A Null represents an unknown or a missing value. It is important to understand that a null value does not mean a zero of a text string of one or more blank spaces.
When used for its stated purpose, null can be quite useful as shown in the Clients table in figure 1. The null values seen in the ClientMiddleInitial field and the ClientCounty field represent either missing or unknown values. In order to use a null correctly, you will need to understand why they occur:
Human error is commonly associated with the resultant missing values. An example of this may be seen if we consider the record for Henry Thomas in the above table. If you are entering the data for this record and you fail to ask the client for the County name they live in the data will then be considered missing and as such the record will be shown including a null. Once this error is realised however, you can then correct it by calling the client.
Unknown values can appear for a variety of reasons. An example of this may be that the value for a field has not yet been defined. On a student course database, there may be a Categories table that defines that type of courses available; you may add a new course to your list, but as yet there may not be a correct category defined that this course will fit in to. Another example of an unknown value is that it is truly unknown. If we refer back to the example concerning Henry Thomas contained in the Clients table; when entering the data for this record, you have asked him for the County that he lives in, he may not actually know the county name. If you also do not know the name of the county in question, then at this moment in time, the value is truly unknown. You can return to correct this problem when either of you determines the correct county name.
You may also have a case for a null value if you are working in a database and none of its values applies to a record. An example of this may be the Employees database and a table that contains an HourlyRate field and a Salary field. You may see null records here as the fact is the employee won't be paid a fixed salary and an hourly rate, therefore one will always be null.
You must also consider that there is a slim difference between "is not applicable" and "does not apply". In the previous example, "does not apply" is the correct definition as the value definitely can not apply to one or the other of the fields. As another example, suppose you are working in a database that includes a Patient table, and that the table includes a field relating to Hair Colour; if you are updating this and a patient recently lost all of their hair then the field will need to include "not applicable". You could use a Null value in this field, although it is recommendable to use a true value such as "N/A" or "Not Applicable", making information much clearer to the user.
Allowing Nulls in a table will depend on exactly how you are wishing to use the data.

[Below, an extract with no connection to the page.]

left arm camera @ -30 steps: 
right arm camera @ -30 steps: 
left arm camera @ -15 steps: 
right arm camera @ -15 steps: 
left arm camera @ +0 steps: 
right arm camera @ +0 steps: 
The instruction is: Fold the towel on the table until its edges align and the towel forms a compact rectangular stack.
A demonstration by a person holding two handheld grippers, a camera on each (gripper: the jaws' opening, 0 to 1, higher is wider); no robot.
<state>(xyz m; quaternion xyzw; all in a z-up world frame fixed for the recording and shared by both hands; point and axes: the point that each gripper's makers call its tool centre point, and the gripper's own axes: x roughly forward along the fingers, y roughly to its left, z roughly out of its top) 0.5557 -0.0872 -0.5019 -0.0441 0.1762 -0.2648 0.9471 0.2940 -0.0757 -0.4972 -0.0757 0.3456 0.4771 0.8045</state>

Below deals with the negative elements of using Nulls within your database:
Including null values within your data can have an adverse effect when using this data within any mathematical operations. Any operation that includes a null value will result in a null; this being logical as if a value is unknown then the result of the operation will also be unknown. Below shows how using a null in a calculation will alter the outcome:
(100 x 3) + 10 = 310
(Null x 4) + 10 = Null
(20 x Null) + 100 = Null
(20 x 100) + Null = Null
Using the products table below, you can see the effects that including Nulls will have on any mathematical expressions you have used:
|001||Word 2002 Bible||Books||10|
|002||Access 2002 Bible||Books||29.99||5||149.95|
|003||28" TFT JVC Television||995.00|
|004||Nokia 310 Mobile Phone||65.00||10||650.00|
|005||14" Sanyo Portable TV||Audio/Visual||149.99|
|006||128mb Pen Drive||49.00||15||735.00|
Notice how including nulls in a table will effect mathematical operations
You can see an example of the problem that null values cause when looking at certain records in this table. In this table, the StockValue field derives its results by using the Price and the QuantityInStock values, i.e. [Price]*[QtyInStock]. You can see that for the first record, ProductCode 001, that where a user has not entered a value for the Price field (i.e. a Null) then the StockValue also shows as Null.

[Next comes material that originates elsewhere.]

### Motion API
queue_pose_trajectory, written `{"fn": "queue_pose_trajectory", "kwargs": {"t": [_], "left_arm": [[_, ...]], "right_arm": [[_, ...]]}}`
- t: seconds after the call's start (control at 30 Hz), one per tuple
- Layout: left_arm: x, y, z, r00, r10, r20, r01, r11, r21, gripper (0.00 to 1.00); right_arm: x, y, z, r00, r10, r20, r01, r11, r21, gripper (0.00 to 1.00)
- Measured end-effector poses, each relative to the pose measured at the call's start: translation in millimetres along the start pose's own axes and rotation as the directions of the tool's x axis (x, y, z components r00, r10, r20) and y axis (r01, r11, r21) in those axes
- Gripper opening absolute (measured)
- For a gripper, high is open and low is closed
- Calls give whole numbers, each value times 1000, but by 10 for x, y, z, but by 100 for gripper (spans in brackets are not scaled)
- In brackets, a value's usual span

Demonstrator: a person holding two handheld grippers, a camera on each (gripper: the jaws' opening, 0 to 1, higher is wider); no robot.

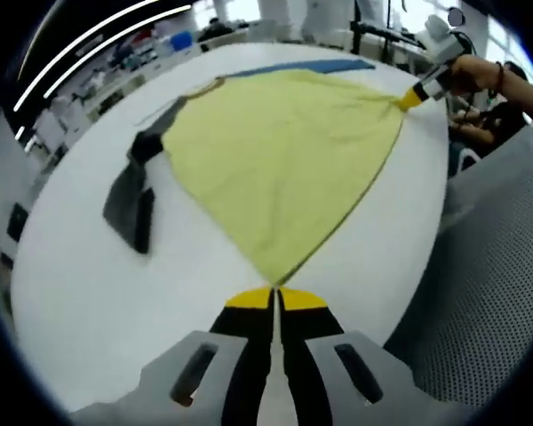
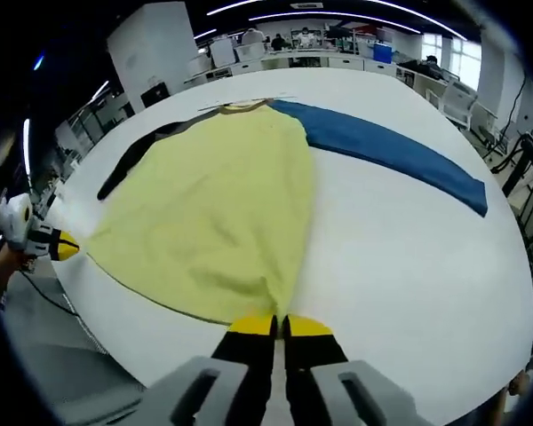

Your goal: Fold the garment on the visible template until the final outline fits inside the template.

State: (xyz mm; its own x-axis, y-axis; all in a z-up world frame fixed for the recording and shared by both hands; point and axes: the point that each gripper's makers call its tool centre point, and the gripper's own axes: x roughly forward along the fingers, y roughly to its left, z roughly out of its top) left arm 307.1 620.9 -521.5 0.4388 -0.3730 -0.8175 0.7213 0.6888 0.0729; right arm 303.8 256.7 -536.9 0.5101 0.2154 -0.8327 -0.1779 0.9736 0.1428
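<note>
A yellow garment with dark grey sleeves lies spread on a white table. My left gripper is shut on one hem corner of it. The right gripper, held by a person's hand, pinches the other hem corner at the upper right of the left gripper view. In the right gripper view the garment stretches away from my right gripper, which is shut on its near corner. The left gripper shows at the left edge, holding the far corner. A blue strip lies beside the garment.
The white table's rounded edge runs close to both grippers. Grey mesh fabric lies off the table at the right of the left gripper view. Desks and equipment fill the room behind. A person stands beyond the table edge.
</note>
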Motion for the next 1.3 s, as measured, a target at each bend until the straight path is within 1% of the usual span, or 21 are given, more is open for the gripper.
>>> {"fn": "queue_pose_trajectory", "kwargs": {"t": [0.07,0.17,0.23,0.27,0.33,0.43,0.5,0.53,0.63,0.67,0.8,0.83,0.87,0.9,1.0,1.1,1.17,1.2,1.23,1.27,1.3], "left_arm": [[-16,6,12,1000,3,10,-3,1000,-25,1],[-34,0,41,999,1,38,3,997,-81,6],[-45,11,85,997,5,74,5,991,-135,13],[-57,19,112,995,8,97,9,985,-171,18],[-81,24,155,991,7,133,24,973,-230,22],[-118,31,216,985,10,174,42,956,-290,31],[-142,47,233,982,16,186,42,952,-303,37],[-161,60,257,980,23,200,39,952,-305,40],[-204,68,326,973,32,230,45,946,-321,51],[-213,74,339,971,36,236,44,945,-325,56],[-239,111,395,964,60,261,30,944,-329,71],[-246,117,418,960,64,272,31,943,-330,74],[-261,122,455,954,68,292,34,943,-332,77],[-273,110,484,950,67,305,39,943,-330,78],[-301,95,543,944,74,322,35,947,-320,83],[-318,73,596,945,72,320,33,950,-311,87],[-332,81,635,942,80,327,23,954,-300,90],[-341,88,664,940,85,331,19,954,-299,92],[-349,93,692,937,87,337,18,954,-298,93],[-350,96,705,937,88,338,18,954,-299,94],[-351,98,720,937,89,337,17,954,-299,95]], "right_arm": [[-5,-29,-39,1000,-7,-17,7,1000,7,2],[-13,-50,-75,1000,0,-25,0,1000,29,10],[-32,-58,-74,1000,5,-19,-4,999,45,14],[-39,-61,-72,1000,6,-16,-6,999,51,16],[-68,-65,-59,1000,12,-10,-11,998,66,23],[-117,-78,-11,1000,22,8,-23,996,92,34],[-153,-95,33,999,23,23,-26,994,105,41],[-179,-121,87,999,19,45,-23,995,101,44],[-232,-214,184,998,4,70,-11,995,97,54],[-246,-276,239,996,-7,88,-2,995,97,57],[-299,-510,388,991,-43,124,29,993,112,61],[-304,-540,409,990,-49,131,34,993,115,61],[-319,-619,454,988,-66,143,48,991,124,62],[-328,-661,475,987,-68,143,51,991,123,63],[-349,-885,586,981,-100,165,78,988,135,64],[-370,-1057,709,973,-109,202,79,986,149,64],[-377,-1162,761,970,-116,214,80,982,169,64],[-382,-1223,805,966,-123,228,83,981,177,63],[-375,-1302,820,966,-134,222,90,976,197,63],[-377,-1327,830,966,-135,221,91,976,199,63],[-369,-1404,866,962,-147,230,101,974,203,63]]}}
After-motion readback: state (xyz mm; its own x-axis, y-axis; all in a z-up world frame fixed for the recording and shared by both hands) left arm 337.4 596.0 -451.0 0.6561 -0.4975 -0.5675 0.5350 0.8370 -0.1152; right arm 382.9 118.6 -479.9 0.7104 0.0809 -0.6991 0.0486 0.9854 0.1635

This can lead to more severe problems as this may go undetected. Suppose you need to calculate the value of all items that you currently have In Stock; you will not receive an accurate result as values will not be taken into account.
To ensure that the Stock Value can always be calculated, you must first ensure that the Price and the QtyInStock fields can never contain a NULL value.
A further example of the effects of null values can be seen below:
Null values will also effect aggregate functions that incorporate the values of a given field. If we were using an aggregate function, for example a Count function, the result will always contain a null if the field contains a null. The table below shows the results of performing a summary calculation that will count the number of occurrences of a category in the Products table.
|CategoryDescription||Total No. Of Occurrences|
Null values will effect the results from an aggregate function
The Total No. Of Occurrences is the result of using the expression Count([CategoryDescription])
The table shows that there are "0" occurrences of the unspecified category, implying that each Product has been assigned to a category. This is clearly not the case, as viewing the Products table will show that there are two products that do not belong in any category at present.
Using all of this information, you should now be able to see that allowing missing or unknown values will have adverse effects on other things that you may wish to do with your data and should be considered when in the process of database design.